- _TASK DETAILS_
Filter the data for lines with the word "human" and copy those lines.

Records from a dataset:
══════════

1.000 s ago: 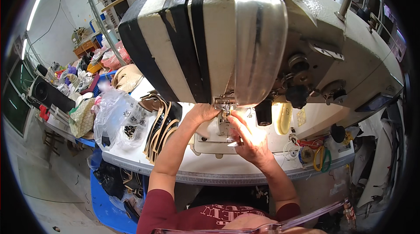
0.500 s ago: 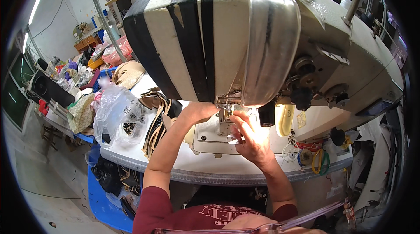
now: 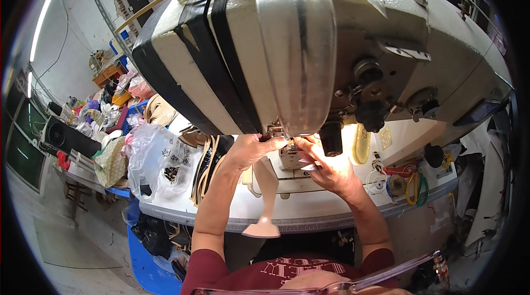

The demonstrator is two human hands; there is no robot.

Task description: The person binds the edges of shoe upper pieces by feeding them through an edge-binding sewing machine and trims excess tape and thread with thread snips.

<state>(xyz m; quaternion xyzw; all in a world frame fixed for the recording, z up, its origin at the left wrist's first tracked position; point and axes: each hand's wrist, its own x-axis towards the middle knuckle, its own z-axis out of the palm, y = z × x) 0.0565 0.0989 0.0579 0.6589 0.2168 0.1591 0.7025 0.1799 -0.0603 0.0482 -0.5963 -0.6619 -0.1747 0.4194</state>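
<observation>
I worked at an industrial sewing machine [image 3: 309,57] whose cream-and-black head filled most of the view, both my hands raised to the needle area beneath its polished metal face plate [image 3: 301,46]. My left hand [image 3: 251,149] was curled, fingers pressed together around the top of a long pale leather strip [image 3: 268,190], which hung down from the needle area over the front edge of the white table [image 3: 309,218] and flared out at its lower end. My right hand [image 3: 326,165] sat just beside the left, fingers [image 3: 303,146] pinched close under the machine's foot; exactly what they gripped was hidden by the machine. A lamp lit the spot brightly. To my left on the table lay a stack of tan and dark leather straps [image 3: 207,165], and beside it a clear plastic bag [image 3: 154,160] of small parts. To my right, near the table's far end, lay loops of red, yellow and green cord [image 3: 408,182]. Further left, a cluttered bench [image 3: 105,113] held coloured scraps.
</observation>
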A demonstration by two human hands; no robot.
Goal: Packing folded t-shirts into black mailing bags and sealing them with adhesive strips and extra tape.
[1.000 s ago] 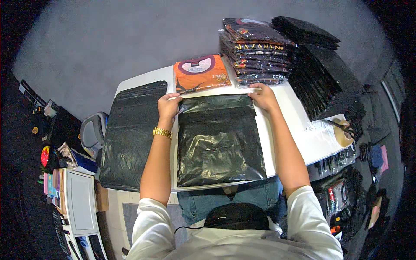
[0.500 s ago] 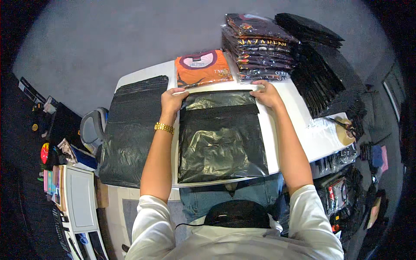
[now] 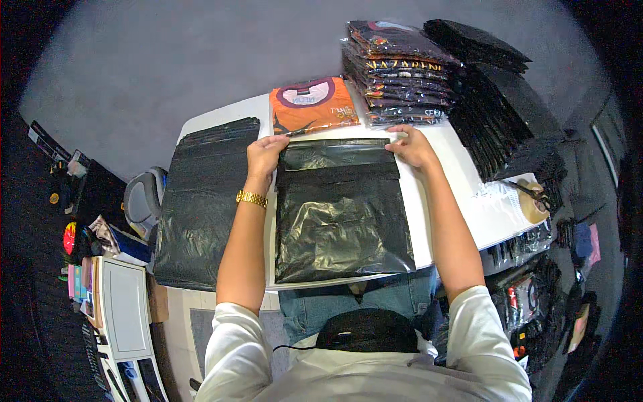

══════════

- _EXERCISE SOLUTION_
The demonstrator is two human hands; there is no robot.
A demonstration by two human hands; no robot.

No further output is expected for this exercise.